§ **Work required**: Only one stretch of the data below should be repeated: the lines from the line containing "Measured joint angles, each" through the line containing "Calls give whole", inclusive, exactly as they are.

*** Input data ***

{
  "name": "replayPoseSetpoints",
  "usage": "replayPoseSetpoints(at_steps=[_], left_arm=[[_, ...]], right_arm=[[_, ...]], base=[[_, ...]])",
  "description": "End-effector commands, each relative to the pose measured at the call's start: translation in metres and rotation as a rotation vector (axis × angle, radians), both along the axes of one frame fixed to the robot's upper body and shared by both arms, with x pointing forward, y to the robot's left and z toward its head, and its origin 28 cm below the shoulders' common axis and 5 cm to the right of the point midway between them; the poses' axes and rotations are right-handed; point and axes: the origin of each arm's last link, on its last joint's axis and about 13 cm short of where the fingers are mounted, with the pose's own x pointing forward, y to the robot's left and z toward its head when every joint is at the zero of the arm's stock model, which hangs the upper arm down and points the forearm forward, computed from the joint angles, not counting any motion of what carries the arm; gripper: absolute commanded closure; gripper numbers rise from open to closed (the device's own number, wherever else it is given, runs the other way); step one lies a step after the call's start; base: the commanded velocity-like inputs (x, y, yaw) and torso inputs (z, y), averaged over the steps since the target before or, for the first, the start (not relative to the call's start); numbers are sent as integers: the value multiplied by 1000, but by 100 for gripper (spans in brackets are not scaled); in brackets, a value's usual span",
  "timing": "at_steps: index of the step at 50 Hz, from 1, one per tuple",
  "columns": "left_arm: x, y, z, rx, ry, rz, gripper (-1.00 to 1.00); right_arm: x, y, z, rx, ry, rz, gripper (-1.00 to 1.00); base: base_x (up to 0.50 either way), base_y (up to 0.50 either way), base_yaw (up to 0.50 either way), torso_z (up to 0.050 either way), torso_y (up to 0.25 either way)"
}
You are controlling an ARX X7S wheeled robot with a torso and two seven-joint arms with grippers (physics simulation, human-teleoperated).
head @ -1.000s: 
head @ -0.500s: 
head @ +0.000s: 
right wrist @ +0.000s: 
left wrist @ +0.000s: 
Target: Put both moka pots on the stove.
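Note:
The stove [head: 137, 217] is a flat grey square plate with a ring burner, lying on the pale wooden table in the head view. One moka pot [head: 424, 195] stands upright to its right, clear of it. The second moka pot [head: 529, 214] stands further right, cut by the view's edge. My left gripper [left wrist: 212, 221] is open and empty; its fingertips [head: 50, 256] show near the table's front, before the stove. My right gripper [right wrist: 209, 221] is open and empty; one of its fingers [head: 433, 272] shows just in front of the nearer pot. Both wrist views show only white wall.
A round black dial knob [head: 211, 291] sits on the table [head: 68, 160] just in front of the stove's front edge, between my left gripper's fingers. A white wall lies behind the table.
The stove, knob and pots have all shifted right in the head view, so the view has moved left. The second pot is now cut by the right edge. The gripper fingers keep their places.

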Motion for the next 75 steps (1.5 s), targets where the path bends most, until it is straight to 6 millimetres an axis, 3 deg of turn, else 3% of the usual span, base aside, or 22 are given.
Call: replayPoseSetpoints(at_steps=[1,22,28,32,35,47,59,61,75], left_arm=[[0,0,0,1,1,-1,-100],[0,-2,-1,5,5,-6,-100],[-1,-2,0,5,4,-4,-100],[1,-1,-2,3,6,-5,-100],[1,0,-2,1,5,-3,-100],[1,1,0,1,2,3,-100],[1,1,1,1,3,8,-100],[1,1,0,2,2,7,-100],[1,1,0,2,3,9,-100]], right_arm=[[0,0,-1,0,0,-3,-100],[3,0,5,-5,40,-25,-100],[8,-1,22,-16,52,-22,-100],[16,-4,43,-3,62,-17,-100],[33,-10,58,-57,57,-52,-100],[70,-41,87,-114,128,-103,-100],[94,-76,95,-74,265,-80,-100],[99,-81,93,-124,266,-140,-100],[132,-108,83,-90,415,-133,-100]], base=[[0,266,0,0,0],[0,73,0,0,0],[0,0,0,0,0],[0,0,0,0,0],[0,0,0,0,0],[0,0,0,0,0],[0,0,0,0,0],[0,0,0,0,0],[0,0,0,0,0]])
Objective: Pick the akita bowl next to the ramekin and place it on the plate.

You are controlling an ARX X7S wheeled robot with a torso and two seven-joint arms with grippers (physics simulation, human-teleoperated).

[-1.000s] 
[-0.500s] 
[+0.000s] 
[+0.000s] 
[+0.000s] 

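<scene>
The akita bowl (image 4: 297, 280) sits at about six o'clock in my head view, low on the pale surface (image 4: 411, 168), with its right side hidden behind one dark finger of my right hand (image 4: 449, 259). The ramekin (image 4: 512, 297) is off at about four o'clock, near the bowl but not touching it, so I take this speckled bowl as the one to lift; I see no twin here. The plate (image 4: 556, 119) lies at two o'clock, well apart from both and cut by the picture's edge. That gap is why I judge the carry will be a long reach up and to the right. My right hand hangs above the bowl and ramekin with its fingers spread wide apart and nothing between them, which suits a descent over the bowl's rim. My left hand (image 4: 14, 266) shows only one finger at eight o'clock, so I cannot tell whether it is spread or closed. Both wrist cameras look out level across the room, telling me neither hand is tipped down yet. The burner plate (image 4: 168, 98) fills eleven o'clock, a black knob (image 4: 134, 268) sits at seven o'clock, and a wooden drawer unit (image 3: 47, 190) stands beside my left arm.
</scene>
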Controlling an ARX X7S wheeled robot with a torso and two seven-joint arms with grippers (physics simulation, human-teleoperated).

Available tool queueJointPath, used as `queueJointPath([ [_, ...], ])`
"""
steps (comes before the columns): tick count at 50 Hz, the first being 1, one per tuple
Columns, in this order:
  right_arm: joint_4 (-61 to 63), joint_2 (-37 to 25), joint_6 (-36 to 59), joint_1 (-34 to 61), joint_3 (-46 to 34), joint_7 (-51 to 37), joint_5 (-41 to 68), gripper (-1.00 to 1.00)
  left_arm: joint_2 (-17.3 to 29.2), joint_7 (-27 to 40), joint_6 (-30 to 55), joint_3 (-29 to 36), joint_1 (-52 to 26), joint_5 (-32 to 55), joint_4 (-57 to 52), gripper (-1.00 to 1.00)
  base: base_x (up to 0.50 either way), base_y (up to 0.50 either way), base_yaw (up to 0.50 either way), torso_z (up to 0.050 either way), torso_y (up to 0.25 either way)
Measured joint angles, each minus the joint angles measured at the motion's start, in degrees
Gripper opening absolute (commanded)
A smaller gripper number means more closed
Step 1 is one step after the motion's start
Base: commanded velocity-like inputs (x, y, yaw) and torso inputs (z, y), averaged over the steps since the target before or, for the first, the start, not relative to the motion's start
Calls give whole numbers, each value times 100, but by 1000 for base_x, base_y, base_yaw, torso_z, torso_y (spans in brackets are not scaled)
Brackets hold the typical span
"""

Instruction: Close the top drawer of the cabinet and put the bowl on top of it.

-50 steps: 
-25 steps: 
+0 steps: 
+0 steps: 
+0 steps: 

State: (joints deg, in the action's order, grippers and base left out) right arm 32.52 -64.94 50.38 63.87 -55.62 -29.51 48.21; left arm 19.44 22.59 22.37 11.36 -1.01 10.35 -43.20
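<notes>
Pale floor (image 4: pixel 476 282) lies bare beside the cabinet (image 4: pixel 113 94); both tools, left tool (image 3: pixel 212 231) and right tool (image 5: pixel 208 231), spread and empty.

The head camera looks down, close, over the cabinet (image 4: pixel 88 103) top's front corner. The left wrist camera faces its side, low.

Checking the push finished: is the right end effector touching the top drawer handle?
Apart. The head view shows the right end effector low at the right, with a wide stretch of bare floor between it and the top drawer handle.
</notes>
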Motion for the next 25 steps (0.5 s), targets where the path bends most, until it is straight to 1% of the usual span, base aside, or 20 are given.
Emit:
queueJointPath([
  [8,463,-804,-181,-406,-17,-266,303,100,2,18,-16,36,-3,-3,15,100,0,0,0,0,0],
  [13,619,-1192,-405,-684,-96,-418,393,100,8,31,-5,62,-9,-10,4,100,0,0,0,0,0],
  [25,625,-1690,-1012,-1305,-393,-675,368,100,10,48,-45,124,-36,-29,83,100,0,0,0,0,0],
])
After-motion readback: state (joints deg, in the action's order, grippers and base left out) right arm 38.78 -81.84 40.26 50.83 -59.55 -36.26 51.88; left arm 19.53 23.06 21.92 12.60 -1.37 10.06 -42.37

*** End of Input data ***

§ **Result**:
Measured joint angles, each minus the joint angles measured at the motion's start, in degrees
Gripper opening absolute (commanded)
A smaller gripper number means more closed
Step 1 is one step after the motion's start
Base: commanded velocity-like inputs (x, y, yaw) and torso inputs (z, y), averaged over the steps since the target before or, for the first, the start, not relative to the motion's start
Calls give whole numbers, each value times 100, but by 1000 for base_x, base_y, base_yaw, torso_z, torso_y (spans in brackets are not scaled)

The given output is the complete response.